The best film of the day was "The Boy Mir: Ten Years in Afghanistan" (8). A prior award-winning film that I have not seen, "The Boy Who Plays on the Buddhas of Bamiyan," depicts a year in the life of a charming eight-year-old Afghan refugee. This film carries on with a ten-year examination of life in war-torn Afghanistan under the Taliban via the experiences of this boy and his family, and it is a compelling piece of work. For the first few years of that time, Mir and his family are living in a cave, having been driven out of their village. Only half of the 200 families living in these caves eventually gets a house after several years, and Mir's family is not one of them, so they return to their village in the north. Tales of Taliban atrocities emerge bit by bit in matter-of-fact retellings, and we watch as the bright-eyed Mir's dreams of becoming "a teacher, or a president" are crowded out by the toil needed to ensure his family's survival. It's gripping to watch him grow up, knowing his life could go wrong in so many ways--and yet his essential good humor and determined work ethic persist. Director Phil Grabsky's camera work is gorgeous (assisted by the harshly beautiful Afghan landscape and the compelling subjects he found in Mir and his family)--but most impressively, one cannot obtain footage this intimate and authentic (including fights between Mir's family members and tiny windows into how poorly women are treated in Afghan culture) without a deep commitment of time and trust-building. Grabsky's film had already inspired my trust, and he is so insightful in person that my respect for the film deepened. He spoke frankly of the ethical dilemmas involved in filming people in such abject poverty, and of the challenges of working inside a culture and language where he is an outsider and must rely on one or two trusted and talented insiders. The film is going to get a theatrical release, and I highly recommend taking this rare opportunity to look inside the lives of ordinary Afghans.

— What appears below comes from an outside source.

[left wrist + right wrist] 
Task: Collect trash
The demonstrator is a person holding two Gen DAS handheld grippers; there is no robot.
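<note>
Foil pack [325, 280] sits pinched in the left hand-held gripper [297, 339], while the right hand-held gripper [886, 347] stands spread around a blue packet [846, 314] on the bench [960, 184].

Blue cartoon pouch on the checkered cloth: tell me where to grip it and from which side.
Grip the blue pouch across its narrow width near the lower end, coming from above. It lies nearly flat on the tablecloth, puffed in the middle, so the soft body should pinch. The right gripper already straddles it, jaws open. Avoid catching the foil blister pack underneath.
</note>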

I ended the day with the festival's opening night film, "Guilty Pleasures" (3.5), which did nothing to alter my skepticism about opening night films. The audience seemed to love this exploration of Harlequin romances (a few people even stood to applaud at the end), but I found it to be pedestrian and immature. The film's subjects are three women (in England, Japan, and India) who are ardent Harlequin fans, a British pensioner named Roger who writes them under a female pseudonym and narrates the formula he uses, and a plastically handsome male model named Stephen whose image graces many a Harlequin book cover and is himself in search of a soulmate. The titles and quoted passages from some of the books are indeed good for a laugh, but director Julie Moggan's subjects don't seem to yield her any real insights about why people love these novels or what they reveal about our ideas about love and romance. Instead, she takes cheap shots at all her subjects (for example, Roger takes a well-timed sip of coffee as his voiceover narrates a little sexual innuendo, and the Japanese woman and her husband's ballroom dance competition preparations are accompanied by strategic passages from the romance novels that fuel her fantasies but make the couple look like buffoons). Nothing is illuminated and what little entertainment there is seems to come at the expense of the subjects.